## The problem
Your answer must hold only the lines below from the line containing "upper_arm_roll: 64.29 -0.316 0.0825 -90" through the line containing "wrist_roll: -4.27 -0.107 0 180", each reproduced exactly.

## Dataset records

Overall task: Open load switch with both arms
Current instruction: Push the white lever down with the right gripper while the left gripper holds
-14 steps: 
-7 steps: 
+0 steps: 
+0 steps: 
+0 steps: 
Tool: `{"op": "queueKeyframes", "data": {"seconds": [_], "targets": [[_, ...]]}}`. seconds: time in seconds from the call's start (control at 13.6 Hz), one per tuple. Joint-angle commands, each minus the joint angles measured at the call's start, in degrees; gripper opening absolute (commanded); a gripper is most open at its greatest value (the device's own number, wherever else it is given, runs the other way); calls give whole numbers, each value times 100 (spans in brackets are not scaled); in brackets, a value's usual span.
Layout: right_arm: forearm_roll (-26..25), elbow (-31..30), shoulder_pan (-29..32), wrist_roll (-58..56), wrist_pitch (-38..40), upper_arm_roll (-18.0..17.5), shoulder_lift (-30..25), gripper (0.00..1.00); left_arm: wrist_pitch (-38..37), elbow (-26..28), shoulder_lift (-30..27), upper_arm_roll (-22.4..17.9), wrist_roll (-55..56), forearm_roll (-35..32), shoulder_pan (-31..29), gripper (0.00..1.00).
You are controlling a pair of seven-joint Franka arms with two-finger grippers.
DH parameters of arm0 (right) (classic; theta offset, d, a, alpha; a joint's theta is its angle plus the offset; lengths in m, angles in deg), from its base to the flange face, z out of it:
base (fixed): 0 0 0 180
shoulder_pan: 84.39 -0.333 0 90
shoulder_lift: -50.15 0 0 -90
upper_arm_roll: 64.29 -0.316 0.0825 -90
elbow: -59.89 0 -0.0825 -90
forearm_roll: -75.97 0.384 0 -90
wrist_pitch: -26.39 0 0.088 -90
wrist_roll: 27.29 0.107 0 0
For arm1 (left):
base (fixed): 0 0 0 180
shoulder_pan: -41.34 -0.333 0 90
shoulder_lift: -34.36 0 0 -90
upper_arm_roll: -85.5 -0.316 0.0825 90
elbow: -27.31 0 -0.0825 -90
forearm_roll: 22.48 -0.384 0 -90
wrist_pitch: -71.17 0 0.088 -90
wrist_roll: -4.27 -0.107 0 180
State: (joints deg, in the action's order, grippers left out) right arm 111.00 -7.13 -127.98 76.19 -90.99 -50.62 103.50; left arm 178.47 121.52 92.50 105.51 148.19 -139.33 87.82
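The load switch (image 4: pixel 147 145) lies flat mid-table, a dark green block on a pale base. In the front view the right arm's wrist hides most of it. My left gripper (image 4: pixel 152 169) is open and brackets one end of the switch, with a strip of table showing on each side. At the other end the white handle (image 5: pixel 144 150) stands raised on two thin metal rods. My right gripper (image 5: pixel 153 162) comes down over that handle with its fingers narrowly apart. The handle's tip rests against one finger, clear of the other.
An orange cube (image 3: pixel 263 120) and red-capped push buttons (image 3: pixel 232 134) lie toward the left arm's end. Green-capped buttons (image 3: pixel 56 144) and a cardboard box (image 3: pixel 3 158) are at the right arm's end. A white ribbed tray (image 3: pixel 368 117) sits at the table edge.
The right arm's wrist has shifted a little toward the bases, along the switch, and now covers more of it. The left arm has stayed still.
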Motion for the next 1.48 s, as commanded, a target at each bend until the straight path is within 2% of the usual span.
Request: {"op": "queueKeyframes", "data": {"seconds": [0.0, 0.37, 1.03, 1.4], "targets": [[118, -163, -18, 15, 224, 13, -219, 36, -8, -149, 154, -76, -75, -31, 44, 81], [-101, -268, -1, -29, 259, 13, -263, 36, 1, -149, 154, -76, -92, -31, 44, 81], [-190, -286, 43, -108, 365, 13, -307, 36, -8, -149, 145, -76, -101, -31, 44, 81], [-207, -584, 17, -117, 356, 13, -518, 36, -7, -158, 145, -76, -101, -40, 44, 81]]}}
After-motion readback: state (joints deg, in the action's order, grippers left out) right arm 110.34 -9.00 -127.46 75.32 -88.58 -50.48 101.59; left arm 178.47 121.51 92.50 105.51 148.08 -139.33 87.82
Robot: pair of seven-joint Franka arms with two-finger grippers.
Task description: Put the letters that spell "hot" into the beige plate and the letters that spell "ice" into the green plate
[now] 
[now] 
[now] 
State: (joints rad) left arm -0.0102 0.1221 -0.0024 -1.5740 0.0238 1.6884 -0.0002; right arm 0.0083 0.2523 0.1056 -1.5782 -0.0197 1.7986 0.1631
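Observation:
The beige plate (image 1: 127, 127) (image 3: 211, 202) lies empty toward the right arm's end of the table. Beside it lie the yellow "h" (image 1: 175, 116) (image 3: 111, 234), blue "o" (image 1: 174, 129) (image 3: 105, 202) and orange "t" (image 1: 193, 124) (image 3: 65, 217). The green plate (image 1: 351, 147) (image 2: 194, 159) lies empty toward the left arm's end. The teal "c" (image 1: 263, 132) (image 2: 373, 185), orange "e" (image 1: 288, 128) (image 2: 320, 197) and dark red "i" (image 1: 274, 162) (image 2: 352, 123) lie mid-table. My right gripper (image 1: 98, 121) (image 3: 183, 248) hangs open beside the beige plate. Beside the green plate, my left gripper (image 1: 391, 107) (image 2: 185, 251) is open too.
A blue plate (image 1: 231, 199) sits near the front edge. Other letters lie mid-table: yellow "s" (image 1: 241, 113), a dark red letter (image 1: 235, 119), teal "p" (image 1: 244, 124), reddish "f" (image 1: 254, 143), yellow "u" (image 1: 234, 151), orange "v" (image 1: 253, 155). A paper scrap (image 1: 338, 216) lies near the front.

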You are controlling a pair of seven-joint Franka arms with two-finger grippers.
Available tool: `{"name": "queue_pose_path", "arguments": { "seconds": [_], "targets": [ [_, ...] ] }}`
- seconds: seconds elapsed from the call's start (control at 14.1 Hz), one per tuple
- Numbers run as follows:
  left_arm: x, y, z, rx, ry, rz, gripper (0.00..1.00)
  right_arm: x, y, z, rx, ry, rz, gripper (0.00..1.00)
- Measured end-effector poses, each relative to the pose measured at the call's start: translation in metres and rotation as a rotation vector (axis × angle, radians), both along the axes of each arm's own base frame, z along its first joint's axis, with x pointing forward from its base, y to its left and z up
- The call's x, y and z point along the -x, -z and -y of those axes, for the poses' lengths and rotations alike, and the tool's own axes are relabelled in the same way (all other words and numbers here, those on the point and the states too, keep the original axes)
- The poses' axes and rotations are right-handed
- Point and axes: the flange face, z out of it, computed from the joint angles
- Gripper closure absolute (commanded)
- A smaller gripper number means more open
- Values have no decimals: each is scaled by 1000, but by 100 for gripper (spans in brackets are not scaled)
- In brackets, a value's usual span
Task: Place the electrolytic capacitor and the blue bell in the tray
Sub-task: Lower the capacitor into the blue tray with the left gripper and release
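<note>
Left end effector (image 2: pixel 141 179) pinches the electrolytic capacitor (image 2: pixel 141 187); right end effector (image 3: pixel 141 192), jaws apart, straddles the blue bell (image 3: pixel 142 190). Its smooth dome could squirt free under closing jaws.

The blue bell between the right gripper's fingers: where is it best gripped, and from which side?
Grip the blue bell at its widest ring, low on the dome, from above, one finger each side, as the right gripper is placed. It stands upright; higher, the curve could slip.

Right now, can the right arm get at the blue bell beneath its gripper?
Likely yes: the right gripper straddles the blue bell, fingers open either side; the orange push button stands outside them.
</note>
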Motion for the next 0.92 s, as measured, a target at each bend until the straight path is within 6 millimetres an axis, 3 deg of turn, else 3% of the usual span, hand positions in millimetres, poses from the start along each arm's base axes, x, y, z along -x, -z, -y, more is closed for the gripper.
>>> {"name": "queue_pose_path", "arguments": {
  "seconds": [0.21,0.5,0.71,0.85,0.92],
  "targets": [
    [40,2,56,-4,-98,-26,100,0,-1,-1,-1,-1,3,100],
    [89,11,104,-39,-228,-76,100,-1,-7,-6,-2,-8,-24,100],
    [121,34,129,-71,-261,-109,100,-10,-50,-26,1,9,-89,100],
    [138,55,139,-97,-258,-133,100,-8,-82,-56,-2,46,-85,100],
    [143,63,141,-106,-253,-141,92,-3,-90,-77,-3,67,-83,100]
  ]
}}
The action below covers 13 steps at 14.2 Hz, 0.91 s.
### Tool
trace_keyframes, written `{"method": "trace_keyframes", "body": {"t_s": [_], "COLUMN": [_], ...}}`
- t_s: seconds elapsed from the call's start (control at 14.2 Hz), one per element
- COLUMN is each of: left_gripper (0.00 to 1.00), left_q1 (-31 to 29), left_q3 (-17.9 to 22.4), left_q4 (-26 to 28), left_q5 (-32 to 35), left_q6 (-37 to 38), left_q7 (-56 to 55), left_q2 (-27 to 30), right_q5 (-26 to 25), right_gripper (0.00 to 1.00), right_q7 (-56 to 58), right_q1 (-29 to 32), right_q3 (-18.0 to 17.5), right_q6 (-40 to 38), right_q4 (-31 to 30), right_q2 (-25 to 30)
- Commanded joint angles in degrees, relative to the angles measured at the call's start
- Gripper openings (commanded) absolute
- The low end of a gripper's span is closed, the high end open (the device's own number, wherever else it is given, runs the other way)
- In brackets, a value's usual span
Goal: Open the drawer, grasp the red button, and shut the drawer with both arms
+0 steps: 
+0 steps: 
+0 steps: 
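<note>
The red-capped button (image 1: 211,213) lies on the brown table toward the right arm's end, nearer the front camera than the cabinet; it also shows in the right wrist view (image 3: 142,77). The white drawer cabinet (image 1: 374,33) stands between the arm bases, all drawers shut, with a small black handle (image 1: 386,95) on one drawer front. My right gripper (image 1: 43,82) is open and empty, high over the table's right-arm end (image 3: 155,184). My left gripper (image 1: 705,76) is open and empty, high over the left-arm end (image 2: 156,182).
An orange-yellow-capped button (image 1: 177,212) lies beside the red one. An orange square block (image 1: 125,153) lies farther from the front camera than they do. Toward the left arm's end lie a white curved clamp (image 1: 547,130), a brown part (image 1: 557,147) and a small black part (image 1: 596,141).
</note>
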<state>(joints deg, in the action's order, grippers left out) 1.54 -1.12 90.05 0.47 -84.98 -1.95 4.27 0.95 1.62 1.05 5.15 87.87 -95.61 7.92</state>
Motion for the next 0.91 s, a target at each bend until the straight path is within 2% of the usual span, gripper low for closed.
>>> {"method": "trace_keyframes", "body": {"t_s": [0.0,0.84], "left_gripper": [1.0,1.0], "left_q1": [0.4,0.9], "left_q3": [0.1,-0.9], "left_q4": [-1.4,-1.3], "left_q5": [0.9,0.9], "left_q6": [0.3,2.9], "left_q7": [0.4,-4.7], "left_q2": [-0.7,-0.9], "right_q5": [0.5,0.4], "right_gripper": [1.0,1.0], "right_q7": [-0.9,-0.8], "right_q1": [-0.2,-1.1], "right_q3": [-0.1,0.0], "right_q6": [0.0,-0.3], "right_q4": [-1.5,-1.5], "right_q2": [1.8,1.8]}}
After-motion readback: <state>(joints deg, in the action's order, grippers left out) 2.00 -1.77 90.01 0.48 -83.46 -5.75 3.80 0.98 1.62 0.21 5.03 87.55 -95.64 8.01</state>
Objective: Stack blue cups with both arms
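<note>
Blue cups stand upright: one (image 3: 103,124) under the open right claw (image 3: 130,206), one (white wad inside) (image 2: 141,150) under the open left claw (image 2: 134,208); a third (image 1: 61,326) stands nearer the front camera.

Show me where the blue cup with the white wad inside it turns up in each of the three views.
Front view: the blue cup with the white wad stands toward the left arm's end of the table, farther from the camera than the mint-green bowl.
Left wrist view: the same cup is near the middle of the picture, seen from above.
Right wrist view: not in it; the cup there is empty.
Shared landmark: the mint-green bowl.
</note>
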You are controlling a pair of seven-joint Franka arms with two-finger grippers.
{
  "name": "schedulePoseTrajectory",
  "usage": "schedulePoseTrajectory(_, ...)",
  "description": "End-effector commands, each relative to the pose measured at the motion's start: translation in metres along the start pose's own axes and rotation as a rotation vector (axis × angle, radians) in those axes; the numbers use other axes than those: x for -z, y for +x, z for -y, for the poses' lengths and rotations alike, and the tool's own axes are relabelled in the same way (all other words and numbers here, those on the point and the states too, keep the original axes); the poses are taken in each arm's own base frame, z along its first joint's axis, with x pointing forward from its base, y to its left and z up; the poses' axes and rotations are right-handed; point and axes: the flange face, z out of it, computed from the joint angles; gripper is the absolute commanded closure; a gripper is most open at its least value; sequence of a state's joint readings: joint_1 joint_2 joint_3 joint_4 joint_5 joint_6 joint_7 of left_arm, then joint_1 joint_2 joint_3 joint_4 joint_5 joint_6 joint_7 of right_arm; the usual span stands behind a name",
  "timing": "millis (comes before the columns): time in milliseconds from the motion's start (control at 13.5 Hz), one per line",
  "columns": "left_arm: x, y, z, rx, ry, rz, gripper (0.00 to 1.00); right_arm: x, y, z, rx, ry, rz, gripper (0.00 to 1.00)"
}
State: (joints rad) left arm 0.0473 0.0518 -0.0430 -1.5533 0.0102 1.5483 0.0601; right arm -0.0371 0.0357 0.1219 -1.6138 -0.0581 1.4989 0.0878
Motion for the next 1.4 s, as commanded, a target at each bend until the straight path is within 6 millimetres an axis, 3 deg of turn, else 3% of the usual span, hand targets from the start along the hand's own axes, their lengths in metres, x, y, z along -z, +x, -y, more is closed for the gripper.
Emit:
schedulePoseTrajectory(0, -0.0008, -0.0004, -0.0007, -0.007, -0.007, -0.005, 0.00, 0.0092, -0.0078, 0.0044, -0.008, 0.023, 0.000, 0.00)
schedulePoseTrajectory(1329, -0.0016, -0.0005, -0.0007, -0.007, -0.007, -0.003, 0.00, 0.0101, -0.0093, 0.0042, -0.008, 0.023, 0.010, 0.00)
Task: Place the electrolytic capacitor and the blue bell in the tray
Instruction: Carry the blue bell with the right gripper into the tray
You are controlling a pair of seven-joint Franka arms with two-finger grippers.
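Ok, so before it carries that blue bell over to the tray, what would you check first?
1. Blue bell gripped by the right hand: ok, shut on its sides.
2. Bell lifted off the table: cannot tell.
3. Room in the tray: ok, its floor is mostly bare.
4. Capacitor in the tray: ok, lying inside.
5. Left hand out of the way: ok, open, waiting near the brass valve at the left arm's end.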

## Answer space
upper_arm_roll: 64.29 -0.316 0.0825 -90
elbow: -59.89 0 -0.0825 -90
forearm_roll: -75.97 0.384 0 -90
wrist_pitch: -26.39 0 0.088 -90
wrist_roll: 27.29 0.107 0 0
For arm1 (left):
base (fixed): 0 0 0 180
shoulder_pan: -41.34 -0.333 0 90
shoulder_lift: -34.36 0 0 -90
upper_arm_roll: -85.5 -0.316 0.0825 90
elbow: -27.31 0 -0.0825 -90
forearm_roll: 22.48 -0.384 0 -90
wrist_pitch: -71.17 0 0.088 -90
wrist_roll: -4.27 -0.107 0 180

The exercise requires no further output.